** Opening Exercise data block **

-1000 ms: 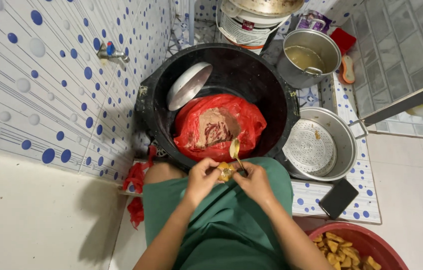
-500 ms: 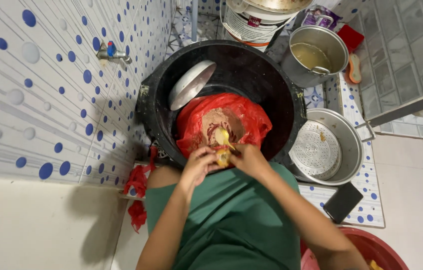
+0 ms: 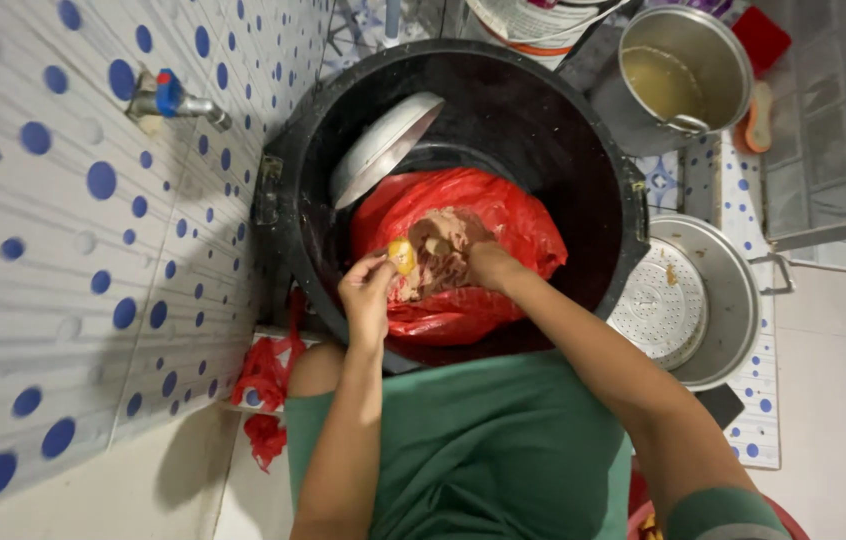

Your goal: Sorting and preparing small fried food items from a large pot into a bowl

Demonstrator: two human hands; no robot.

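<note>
My left hand (image 3: 368, 295) pinches a small yellow peeled piece (image 3: 402, 256) over a red plastic bag (image 3: 518, 220) full of brownish peelings (image 3: 443, 265). The bag lies inside a large black tub (image 3: 288, 210). My right hand (image 3: 491, 265) reaches into the bag beside the left, its fingers curled down onto the peelings, with a small tan bit (image 3: 436, 245) at the fingertips. Whether it grips that bit is unclear. Both forearms stretch out over my green-clothed lap.
A round metal lid (image 3: 383, 145) leans inside the tub. A steel pot of cloudy liquid (image 3: 683, 75) stands at the back right, with a perforated metal pan (image 3: 688, 300) beside the tub. A tap (image 3: 173, 100) juts from the dotted tile wall. A red basin's rim (image 3: 788, 518) shows at the bottom right.
Both hands have moved from my lap forward over the tub and down to the red bag. The view has leaned in closer, and the red basin has slid mostly out of frame.
</note>
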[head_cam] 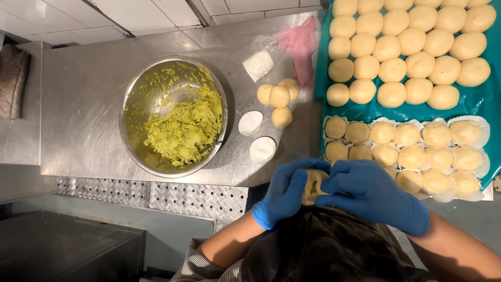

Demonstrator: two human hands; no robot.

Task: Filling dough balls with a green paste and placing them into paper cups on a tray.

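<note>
Both hands wear blue gloves and meet just below the steel table's near edge. My left hand [284, 190] and my right hand [373, 193] are closed together around a pale dough piece [313, 187] with green filling showing in its middle. A steel bowl [133, 99] of green paste [182, 130] sits on the table to the left. Several plain dough balls [279, 96] lie near two white paper cups [250, 122] between the bowl and the tray.
A teal-lined tray [485, 102] at the right holds several rows of plain dough balls [402, 52] and, nearer me, filled pieces in paper cups [412, 151]. A pink cloth [300, 44] and a stack of white cups [258, 65] lie behind. Ridged metal plate [156, 193] runs below the table edge.
</note>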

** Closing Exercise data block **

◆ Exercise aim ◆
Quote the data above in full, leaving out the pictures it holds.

◆ Written answer ◆
-1000 ms: 
-500 ms: 
+0 ms: 

Your goal: Sorting and preparing small fried food items from a large pot into a bowl

Demonstrator: two human hands; no robot.

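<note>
My left hand (image 3: 368, 295) pinches a small yellow peeled piece (image 3: 402, 256) over a red plastic bag (image 3: 518, 220) full of brownish peelings (image 3: 443, 265). The bag lies inside a large black tub (image 3: 288, 210). My right hand (image 3: 491, 265) reaches into the bag beside the left, its fingers curled down onto the peelings, with a small tan bit (image 3: 436, 245) at the fingertips. Whether it grips that bit is unclear. Both forearms stretch out over my green-clothed lap.
A round metal lid (image 3: 383, 145) leans inside the tub. A steel pot of cloudy liquid (image 3: 683, 75) stands at the back right, with a perforated metal pan (image 3: 688, 300) beside the tub. A tap (image 3: 173, 100) juts from the dotted tile wall. A red basin's rim (image 3: 788, 518) shows at the bottom right.
Both hands have moved from my lap forward over the tub and down to the red bag. The view has leaned in closer, and the red basin has slid mostly out of frame.
</note>
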[head_cam] 

Demonstrator: two human hands; no robot.

Task: Filling dough balls with a green paste and placing them into paper cups on a tray.

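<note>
Both hands wear blue gloves and meet just below the steel table's near edge. My left hand [284, 190] and my right hand [373, 193] are closed together around a pale dough piece [313, 187] with green filling showing in its middle. A steel bowl [133, 99] of green paste [182, 130] sits on the table to the left. Several plain dough balls [279, 96] lie near two white paper cups [250, 122] between the bowl and the tray.
A teal-lined tray [485, 102] at the right holds several rows of plain dough balls [402, 52] and, nearer me, filled pieces in paper cups [412, 151]. A pink cloth [300, 44] and a stack of white cups [258, 65] lie behind. Ridged metal plate [156, 193] runs below the table edge.
</note>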

This exercise requires no further work.